**WHAT IS NEEDED:** Copy the lines below, beginning with the one that contains "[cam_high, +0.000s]" and continuing through the final line, exactly as written and with no other lines.

══ SUPPLIED INFORMATION

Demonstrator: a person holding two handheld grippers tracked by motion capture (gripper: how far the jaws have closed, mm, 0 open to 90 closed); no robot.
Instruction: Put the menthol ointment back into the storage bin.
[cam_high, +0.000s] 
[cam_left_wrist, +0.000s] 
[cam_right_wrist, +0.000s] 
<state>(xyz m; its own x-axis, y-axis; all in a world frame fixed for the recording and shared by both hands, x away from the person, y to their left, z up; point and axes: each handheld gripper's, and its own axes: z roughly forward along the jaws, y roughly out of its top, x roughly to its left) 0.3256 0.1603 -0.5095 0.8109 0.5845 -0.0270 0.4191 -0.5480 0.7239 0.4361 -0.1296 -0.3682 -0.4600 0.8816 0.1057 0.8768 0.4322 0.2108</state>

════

**SOLUTION FOR THIS TASK:**
[cam_high, +0.000s] 
[cam_left_wrist, +0.000s] 
[cam_right_wrist, +0.000s] 
<state>(xyz m; its own x-axis, y-axis; all in a world frame fixed for the recording and shared by both hands, x away from the person, y to their left, z up; point and axes: each handheld gripper's, and its own axes: z roughly forward along the jaws, y roughly out of its top, x roughly to its left) 0.3256 0.1603 -0.5095 0.8109 0.5845 -0.0270 0.4191 -0.5480 0.7239 0.4361 -0.1296 -0.3682 -0.4600 0.8816 0.1057 0.8768 0.4322 0.2108</state>

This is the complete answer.